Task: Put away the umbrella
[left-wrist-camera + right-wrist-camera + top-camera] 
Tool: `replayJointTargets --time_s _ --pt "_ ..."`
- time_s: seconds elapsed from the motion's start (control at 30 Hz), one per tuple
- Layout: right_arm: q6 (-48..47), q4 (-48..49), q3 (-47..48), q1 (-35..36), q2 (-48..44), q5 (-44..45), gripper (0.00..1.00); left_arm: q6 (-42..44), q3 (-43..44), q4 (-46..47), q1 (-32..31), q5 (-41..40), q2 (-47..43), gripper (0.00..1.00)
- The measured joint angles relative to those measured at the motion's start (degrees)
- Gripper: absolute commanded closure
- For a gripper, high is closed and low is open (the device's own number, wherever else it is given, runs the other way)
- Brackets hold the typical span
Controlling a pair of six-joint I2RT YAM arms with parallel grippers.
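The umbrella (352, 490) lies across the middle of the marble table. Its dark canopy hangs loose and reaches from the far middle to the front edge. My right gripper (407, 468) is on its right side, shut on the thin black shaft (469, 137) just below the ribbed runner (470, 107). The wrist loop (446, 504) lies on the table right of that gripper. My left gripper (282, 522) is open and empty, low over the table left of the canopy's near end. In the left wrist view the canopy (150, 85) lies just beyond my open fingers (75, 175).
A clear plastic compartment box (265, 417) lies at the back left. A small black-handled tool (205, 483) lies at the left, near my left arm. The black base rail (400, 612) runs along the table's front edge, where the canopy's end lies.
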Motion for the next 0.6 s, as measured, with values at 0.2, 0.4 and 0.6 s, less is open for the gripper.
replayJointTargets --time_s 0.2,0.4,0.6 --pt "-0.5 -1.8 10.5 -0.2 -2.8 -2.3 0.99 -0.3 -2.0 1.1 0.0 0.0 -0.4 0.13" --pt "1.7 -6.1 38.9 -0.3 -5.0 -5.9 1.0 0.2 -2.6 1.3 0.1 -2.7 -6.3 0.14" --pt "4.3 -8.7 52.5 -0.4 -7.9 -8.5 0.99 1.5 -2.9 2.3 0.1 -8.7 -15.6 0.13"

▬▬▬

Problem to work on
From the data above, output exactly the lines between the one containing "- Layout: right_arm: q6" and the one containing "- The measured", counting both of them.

Response to the exercise
- Layout: right_arm: q6 (-48..47), q4 (-48..49), q3 (-47..48), q1 (-35..36), q2 (-48..44), q5 (-44..45), gripper (0.00..1.00); left_arm: q6 (-42..44), q3 (-43..44), q4 (-46..47), q1 (-32..31), q5 (-41..40), q2 (-47..43), gripper (0.00..1.00)
- The measured joint angles relative to those measured at the motion's start (degrees)

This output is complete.